Advantageously, using tobacco particles size having an average size within the ranges described above has a beneficial impact on flowability and malleability of the inner core material, and may also enable some desirable control over porosity of the formed aerosol-generating element, which helps in release of the aerosol species during use.

The tobacco particles may have a D90 value of up to 140 microns. This expression means that 90 percent of the tobacco particles in the aerosol-generating substrate have a size of less than or equal to 140 microns. For a population of particles, the D90 value may be determined by analysing the particle size distribution. In more detail, looking at a particle size distribution curve, the D90 value can be determined by identifying the point on the curve below which 90 percent of the particles fall.

Preferably, the tobacco particles have a D90 value of less than or equal to 120 microns. More preferably, the tobacco particles have a D90 value of less than or equal to 100 microns. Even more preferably, the tobacco particles have a D90 value of less than or equal to 90 microns. In particularly preferable embodiments, the tobacco particles have a D90 value of less than or equal to 80 microns or less than or equal to 70 microns.

The tobacco particles may have a D90 value of at least 35 microns. Preferably, the tobacco particles have a D90 value of at least 40 microns. More preferably, the tobacco particles have a D90 value of at least 45 microns. Even more preferably, the tobacco particles have a D90 value of at least 50 microns.

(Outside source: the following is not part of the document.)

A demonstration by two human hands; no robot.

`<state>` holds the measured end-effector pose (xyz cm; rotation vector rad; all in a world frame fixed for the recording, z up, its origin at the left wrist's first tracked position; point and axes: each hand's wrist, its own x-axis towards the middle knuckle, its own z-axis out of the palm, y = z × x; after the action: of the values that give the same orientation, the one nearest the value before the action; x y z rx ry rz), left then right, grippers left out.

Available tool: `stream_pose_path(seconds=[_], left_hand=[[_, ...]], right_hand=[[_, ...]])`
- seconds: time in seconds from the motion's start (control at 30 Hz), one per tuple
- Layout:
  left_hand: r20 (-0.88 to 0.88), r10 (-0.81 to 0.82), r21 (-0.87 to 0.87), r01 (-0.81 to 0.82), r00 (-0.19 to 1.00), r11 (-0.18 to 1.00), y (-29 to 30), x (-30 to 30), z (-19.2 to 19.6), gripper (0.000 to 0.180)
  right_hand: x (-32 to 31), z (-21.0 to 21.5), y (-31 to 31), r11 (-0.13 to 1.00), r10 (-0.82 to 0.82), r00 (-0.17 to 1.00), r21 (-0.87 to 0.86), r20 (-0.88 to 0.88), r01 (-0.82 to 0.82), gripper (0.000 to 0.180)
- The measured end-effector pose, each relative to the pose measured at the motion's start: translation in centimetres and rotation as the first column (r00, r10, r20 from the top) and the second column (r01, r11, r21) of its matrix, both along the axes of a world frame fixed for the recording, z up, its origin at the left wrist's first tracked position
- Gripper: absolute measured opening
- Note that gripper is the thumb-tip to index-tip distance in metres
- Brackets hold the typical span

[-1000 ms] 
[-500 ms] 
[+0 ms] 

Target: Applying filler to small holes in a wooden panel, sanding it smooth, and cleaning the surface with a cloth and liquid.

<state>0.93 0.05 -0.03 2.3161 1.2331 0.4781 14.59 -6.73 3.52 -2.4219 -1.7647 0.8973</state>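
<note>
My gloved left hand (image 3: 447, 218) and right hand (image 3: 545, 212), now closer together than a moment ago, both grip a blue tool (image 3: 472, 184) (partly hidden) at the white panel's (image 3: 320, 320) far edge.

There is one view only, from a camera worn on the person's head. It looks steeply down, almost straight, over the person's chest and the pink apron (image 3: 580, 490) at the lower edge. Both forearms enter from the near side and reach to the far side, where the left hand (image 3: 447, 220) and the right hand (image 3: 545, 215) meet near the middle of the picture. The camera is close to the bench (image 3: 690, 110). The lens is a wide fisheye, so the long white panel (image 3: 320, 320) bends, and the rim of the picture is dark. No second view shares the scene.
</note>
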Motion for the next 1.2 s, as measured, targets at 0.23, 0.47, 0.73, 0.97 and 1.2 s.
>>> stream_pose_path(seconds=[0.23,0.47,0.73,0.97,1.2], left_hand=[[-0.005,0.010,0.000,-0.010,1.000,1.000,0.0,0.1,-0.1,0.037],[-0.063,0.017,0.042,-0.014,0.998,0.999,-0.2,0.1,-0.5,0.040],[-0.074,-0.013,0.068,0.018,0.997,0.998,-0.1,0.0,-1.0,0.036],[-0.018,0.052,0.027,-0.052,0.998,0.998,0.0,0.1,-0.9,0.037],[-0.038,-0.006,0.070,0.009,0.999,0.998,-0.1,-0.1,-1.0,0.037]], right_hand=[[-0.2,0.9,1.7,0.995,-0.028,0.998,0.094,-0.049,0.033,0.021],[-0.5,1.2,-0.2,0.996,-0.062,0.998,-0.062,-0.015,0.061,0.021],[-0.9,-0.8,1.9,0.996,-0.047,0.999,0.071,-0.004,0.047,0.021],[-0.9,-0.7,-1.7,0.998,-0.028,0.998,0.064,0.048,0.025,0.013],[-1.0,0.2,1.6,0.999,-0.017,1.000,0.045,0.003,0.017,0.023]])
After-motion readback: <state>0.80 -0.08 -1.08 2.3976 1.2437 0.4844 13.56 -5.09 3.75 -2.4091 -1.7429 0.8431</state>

The particle size distribution may be determined by laser diffraction. For example, the particle size distribution may be determined by laser diffraction using a Malvern Mastersizer 3000 laser diffraction particle size analyser in accordance with the manufacturer’s instructions.

Using tobacco particles having a D90 value falling within the ranges described above has the benefit that a regular particle distribution is achieved in the aerosol-generating element. This may facilitate controlling the porosity of the aerosol-generating element, which helps in release of the aerosol species during use. Additionally, this helps ensure that a consistent aerosol can be generated from the aerosol-generating element upon heating.

Preferably, the tobacco particles are substantially homogeneously distributed through the aerosol-generating substrate.

COMPOSITION OF THE AEROSOL-GENERATING SUBSTRATE - AEROSOL FORMERS

Preferably, the aerosol-generating substrate comprises at least 35 percent by weight of the one or more aerosol formers, on a dry weight basis. More preferably, the aerosol-generating substrate comprises at least 40 percent by weight of the one or more aerosol formers, on a dry weight basis.

Preferably, the aerosol-generating substrate comprises less than or equal to 75 percent by weight of the one or more aerosol formers, on a dry weight basis. More preferably, the aerosolgenerating substrate comprises less than or equal to 70 percent by weight of the one or more aerosol formers, on a dry weight basis. Even more preferably, the aerosol-generating substrate comprises less than or equal to 65 percent by weight of the one or more aerosol formers, on a dry weight basis. In particularly preferred embodiments, the aerosol-generating substrate comprises less than or equal to 60 percent by weight of the one or more aerosol formers, on a dry weight basis.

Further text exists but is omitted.